> **Exercise**
Scan the entries below and tally the lines that include "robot". Return nothing but the tally.

[Data entries]

━━━━━━

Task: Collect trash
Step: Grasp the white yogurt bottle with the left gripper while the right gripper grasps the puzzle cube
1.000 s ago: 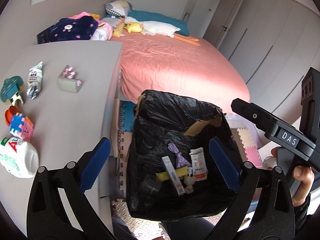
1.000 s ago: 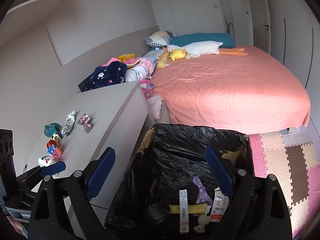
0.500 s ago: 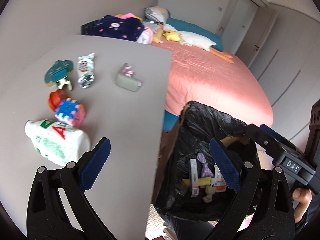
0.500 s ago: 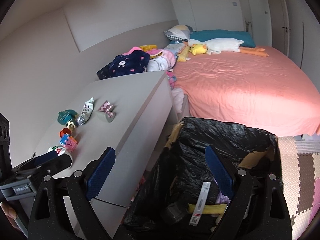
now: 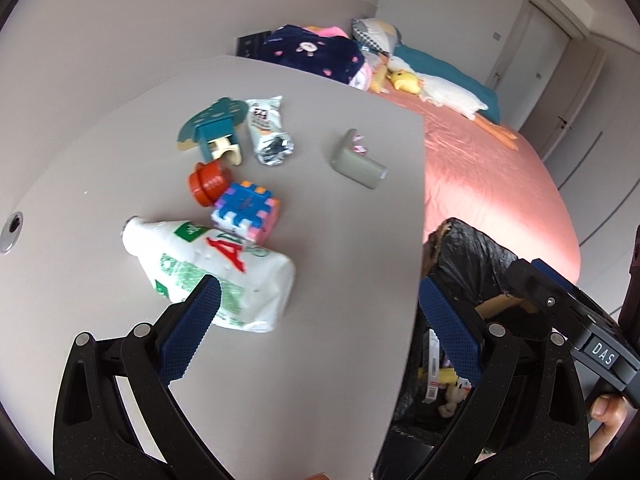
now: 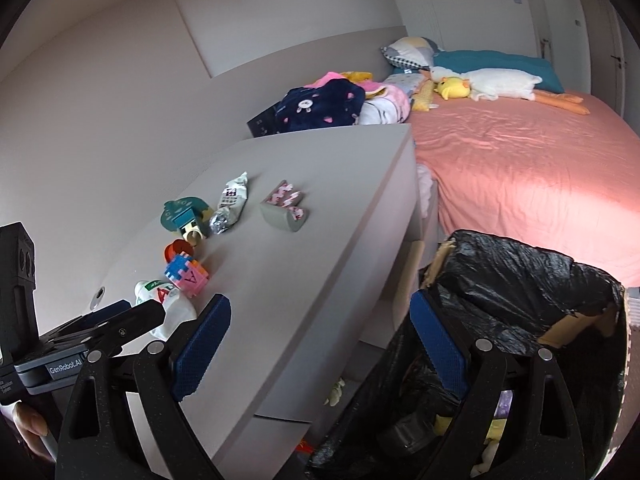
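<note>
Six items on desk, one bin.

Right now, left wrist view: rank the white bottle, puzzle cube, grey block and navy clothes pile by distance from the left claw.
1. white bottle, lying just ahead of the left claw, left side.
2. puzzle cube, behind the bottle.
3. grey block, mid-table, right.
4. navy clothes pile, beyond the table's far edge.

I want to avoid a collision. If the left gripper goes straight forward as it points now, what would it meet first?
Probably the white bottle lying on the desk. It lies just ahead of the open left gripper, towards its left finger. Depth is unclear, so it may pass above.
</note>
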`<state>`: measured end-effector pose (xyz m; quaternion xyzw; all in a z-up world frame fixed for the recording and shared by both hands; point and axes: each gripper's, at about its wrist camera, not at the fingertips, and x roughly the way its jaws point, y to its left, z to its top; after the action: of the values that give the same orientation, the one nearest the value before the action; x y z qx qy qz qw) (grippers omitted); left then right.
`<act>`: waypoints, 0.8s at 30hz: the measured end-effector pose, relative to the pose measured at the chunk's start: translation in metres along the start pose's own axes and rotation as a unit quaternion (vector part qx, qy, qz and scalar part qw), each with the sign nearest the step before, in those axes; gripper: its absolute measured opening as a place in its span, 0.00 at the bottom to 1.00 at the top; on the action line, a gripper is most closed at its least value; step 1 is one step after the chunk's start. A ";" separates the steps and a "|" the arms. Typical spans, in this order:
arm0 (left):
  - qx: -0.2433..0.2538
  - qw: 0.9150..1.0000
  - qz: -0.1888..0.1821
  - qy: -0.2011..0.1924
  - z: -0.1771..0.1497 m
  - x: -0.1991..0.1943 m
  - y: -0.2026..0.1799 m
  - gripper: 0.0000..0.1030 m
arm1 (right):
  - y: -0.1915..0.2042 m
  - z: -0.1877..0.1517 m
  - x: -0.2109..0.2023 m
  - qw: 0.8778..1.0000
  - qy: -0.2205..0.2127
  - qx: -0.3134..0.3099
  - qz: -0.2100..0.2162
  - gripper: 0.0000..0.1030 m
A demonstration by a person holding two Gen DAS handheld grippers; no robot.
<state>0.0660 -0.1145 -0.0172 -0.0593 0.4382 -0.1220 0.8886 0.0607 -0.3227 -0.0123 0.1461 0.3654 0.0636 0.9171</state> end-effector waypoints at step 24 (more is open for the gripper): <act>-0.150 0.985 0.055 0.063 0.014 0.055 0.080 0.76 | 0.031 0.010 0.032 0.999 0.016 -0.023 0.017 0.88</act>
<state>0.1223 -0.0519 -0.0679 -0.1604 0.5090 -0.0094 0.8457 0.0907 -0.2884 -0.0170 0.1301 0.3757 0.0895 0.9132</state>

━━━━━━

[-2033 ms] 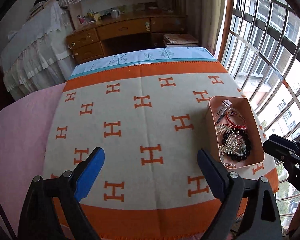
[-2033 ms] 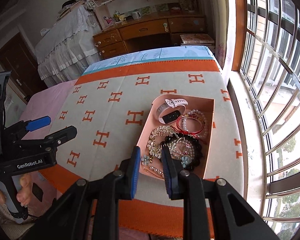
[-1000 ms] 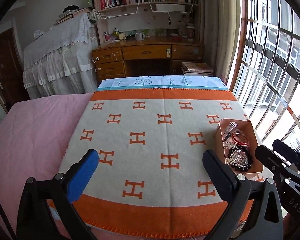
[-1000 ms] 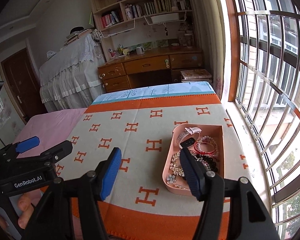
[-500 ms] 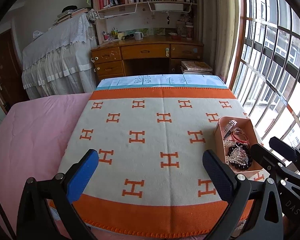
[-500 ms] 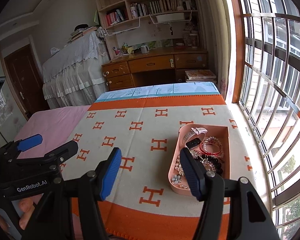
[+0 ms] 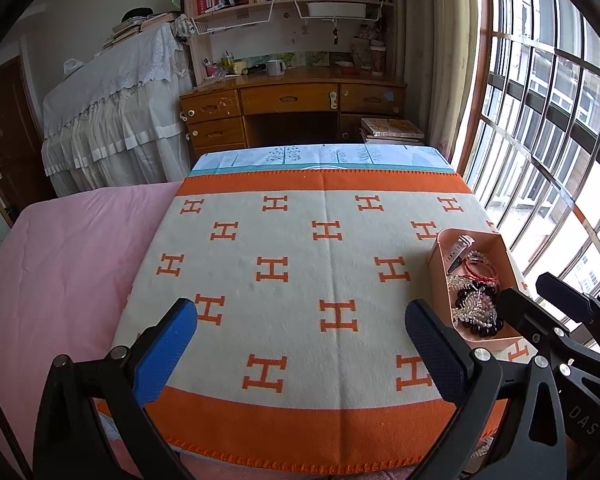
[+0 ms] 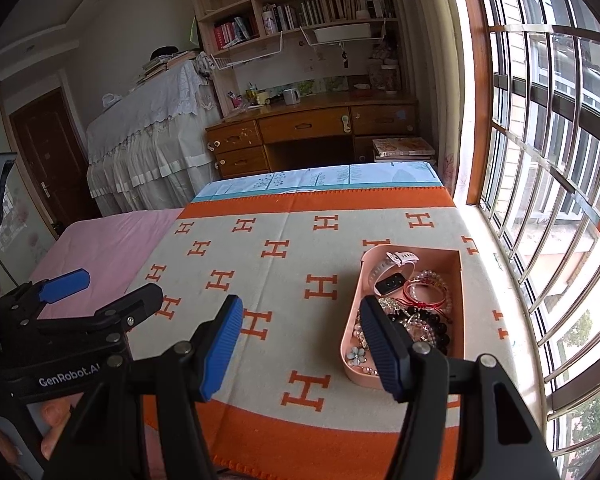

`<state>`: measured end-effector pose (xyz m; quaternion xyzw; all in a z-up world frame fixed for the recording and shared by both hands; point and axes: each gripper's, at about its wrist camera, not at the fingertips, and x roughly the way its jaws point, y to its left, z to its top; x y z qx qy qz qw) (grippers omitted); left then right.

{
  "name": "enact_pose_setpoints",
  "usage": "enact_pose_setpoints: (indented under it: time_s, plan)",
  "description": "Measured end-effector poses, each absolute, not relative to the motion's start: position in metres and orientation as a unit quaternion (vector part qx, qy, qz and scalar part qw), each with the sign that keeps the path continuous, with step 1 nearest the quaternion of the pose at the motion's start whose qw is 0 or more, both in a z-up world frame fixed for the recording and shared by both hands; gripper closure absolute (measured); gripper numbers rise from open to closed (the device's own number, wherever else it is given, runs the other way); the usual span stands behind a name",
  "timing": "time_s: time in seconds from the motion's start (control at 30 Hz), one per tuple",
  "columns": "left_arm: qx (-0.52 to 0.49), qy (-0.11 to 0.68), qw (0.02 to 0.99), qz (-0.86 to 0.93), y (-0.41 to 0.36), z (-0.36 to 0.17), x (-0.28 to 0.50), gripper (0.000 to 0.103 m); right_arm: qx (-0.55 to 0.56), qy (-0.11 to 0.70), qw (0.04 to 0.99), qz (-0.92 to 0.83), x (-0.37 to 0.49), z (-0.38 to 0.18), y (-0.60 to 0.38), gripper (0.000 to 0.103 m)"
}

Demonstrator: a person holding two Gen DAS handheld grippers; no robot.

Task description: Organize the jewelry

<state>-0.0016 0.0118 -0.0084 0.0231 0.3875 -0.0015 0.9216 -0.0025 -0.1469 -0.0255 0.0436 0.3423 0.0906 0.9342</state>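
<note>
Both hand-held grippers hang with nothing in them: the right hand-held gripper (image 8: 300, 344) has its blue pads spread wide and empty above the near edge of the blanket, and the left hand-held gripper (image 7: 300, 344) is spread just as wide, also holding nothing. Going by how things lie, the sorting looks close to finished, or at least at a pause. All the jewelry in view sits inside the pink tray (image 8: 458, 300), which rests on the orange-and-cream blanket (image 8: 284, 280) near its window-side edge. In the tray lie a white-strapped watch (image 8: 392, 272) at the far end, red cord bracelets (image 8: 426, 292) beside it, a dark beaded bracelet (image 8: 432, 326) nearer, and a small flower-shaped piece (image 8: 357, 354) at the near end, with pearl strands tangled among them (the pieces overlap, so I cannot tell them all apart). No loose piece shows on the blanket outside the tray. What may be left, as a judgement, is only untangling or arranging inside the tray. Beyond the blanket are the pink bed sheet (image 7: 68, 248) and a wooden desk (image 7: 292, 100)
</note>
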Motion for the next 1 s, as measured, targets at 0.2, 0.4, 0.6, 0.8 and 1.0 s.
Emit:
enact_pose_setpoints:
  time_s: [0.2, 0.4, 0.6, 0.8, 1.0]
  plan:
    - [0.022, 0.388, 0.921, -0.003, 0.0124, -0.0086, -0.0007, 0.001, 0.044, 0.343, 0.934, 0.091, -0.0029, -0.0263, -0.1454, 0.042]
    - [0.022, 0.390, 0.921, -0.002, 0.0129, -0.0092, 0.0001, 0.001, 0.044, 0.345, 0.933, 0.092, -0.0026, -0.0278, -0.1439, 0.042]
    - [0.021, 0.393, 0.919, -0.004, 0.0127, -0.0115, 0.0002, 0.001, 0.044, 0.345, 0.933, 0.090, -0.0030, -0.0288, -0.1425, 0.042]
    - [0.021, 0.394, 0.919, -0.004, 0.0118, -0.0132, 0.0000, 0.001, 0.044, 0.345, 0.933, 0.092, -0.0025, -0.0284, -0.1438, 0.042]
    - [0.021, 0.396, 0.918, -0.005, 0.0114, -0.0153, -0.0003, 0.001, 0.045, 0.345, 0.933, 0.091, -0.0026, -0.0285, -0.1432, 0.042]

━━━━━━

> **Answer for this exercise**
2